Project Types
All project types follow AEA Data Editor guidelines for reproducible research.
mintd organizes work around two core concepts:
- Data products (
data_*) -- versioned, validated datasets with clear ownership and a reproducible pipeline. These are the building blocks that research projects consume. - Research projects (
prj_*) -- analysis projects that import data products as tracked dependencies and produce tables, figures, and estimates.
Data Products (data_*)
Each data product has a DVC pipeline (ingest, clean, validate), a Frictionless Table Schema, and governance metadata. The validated output in data/final/ is the product that other projects can import. Supports Python, R, and Stata.
Python:
data_hospital_project/
├── README.md # Project documentation
├── metadata.json # Product manifest
├── requirements.txt # Python dependencies
├── data/
│ ├── raw/ # Original source data (DVC tracked)
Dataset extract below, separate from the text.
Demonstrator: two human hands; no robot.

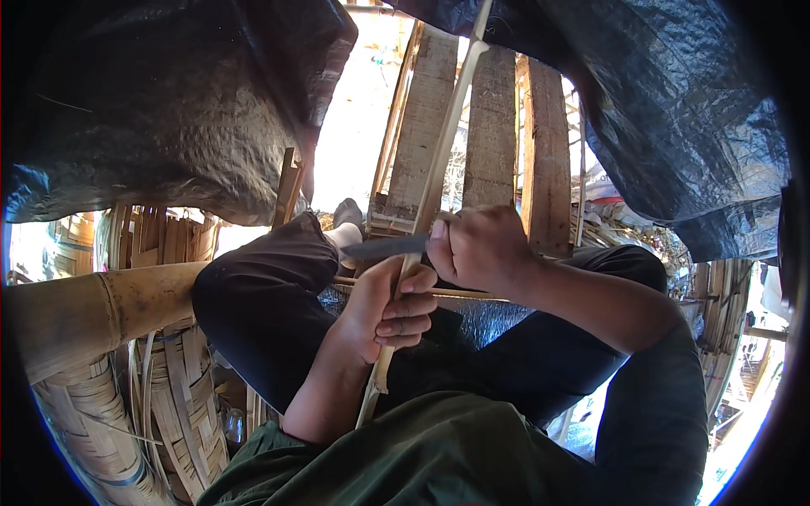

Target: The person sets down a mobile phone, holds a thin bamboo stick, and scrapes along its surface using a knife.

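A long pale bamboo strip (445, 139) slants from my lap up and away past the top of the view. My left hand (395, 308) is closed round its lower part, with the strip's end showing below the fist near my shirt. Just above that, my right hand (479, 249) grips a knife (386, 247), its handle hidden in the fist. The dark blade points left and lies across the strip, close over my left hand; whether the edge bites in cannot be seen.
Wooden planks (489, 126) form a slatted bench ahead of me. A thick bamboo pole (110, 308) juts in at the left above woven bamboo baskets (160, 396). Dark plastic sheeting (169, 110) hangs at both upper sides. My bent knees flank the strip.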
│ ├── intermediate/ # Temporary processing results (DVC tracked)
│ └── final/ # Final processed data (DVC tracked)
├── schemas/
│ ├── generate_schema.py # Schema generation script
│ └── v1/
│ └── schema.json # Data schema
├── code/
│ ├── _mintd_utils.py # Utilities (paths, schema generation)
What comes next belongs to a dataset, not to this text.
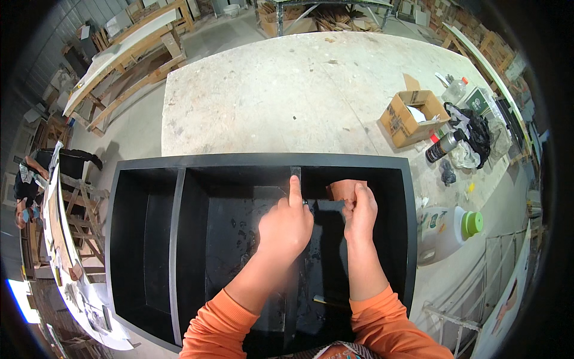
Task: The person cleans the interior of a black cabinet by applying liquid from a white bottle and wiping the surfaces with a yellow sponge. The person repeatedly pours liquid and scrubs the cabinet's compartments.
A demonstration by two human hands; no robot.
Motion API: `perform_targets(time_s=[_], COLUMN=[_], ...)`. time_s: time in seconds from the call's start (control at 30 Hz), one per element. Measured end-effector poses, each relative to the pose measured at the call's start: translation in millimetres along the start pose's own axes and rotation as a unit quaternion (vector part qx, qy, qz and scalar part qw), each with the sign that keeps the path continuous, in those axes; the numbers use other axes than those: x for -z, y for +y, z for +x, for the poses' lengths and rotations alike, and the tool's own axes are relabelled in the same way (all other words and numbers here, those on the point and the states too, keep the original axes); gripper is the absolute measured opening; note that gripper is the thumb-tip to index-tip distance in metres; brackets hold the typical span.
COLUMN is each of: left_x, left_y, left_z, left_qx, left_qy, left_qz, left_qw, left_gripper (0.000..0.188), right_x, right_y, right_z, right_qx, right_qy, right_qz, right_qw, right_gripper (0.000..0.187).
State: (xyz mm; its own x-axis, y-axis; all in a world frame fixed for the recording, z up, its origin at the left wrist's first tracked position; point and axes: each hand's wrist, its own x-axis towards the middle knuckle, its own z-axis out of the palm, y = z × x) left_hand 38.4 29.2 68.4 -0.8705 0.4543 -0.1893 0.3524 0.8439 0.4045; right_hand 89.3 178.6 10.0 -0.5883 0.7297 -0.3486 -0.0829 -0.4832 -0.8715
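A black open-fronted cabinet (263,160) with upright dividers lies on its back before me. My left hand (286,224) is over its right-hand divider (296,172); the index finger stretches out along the divider's edge while the other fingers curl under. Nothing shows in that hand, though its palm side is hidden. Above the right compartment, my right hand (361,214) pinches a reddish-brown piece of sandpaper (342,190) between thumb and fingers. Dust and marks show on the dark back panel (239,224). A thin yellowish stick (329,302) lies low in the right compartment.
Beyond the cabinet stretches a large pale worktable (251,96). At right are a cardboard box (412,119), a dark spray can (443,147), plastic bags (472,134) and a jug with a green cap (442,230). Another person (36,185) is at far left near a curved white panel.
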Motion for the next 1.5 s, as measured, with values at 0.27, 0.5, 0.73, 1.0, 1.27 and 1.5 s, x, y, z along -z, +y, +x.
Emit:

│ ├── ingest.py # Data acquisition
│ ├── clean.py # Data cleaning
│ └── validate.py # Data validation
├── .gitignore
├── .dvcignore
├── dvc_vars.yaml # DVC variables
└── dvc.yaml # Pipeline configuration
R:
data_hospital_project/
├── README.md
├── metadata.json
├── DESCRIPTION # R package description
├── renv.lock # R environment snapshot
├── data/
│ ├── raw/
│ ├── intermediate/
│ └── final/
├── schemas/
│ ├── generate_schema.py # Schema generation script
│ └── v1/
│ └── schema.json
├── code/
│ ├── _mintd_utils.R
│ ├── ingest.R
│ ├── clean.R
│ └── validate.R
├── .gitignore
├── .dvcignore
├── dvc_vars.yaml
└── dvc.yaml
Stata:
data_hospital_project/
├── README.md
├── metadata.json
├── data/
│ ├── raw/
│ ├── intermediate/
│ └── final/
├── schemas/
│ ├── generate_schema.py # Schema generation script
│ └── v1/
│ └── schema.json
├── code/
│ ├── _mintd_utils.do
│ ├── ingest.do
│ ├── clean.do
│ └── validate.do
├── .gitignore
├── .dvcignore
├── dvc_vars.yaml
└── dvc.yaml
Research Projects (prj_*)
Research projects consume data products and produce analysis outputs. They import data products as tracked DVC dependencies, so updates to upstream data can be pulled with mintd data update.
Python:
prj_cost_study/
├── README.md # AEA-compliant documentation
├── metadata.json # Project metadata
├── citations.md # Data and software citations
├── requirements.txt # Python dependencies
├── run_all.py # Master run script
├── data/
│ ├── raw/ # Original source data
│ ├── analysis/ # Processed data for analysis
│ └── enclave-out/ # Outputs downloaded from secure enclaves
├── code/
│ ├── config.py # Configuration (paths, seeds, lookups)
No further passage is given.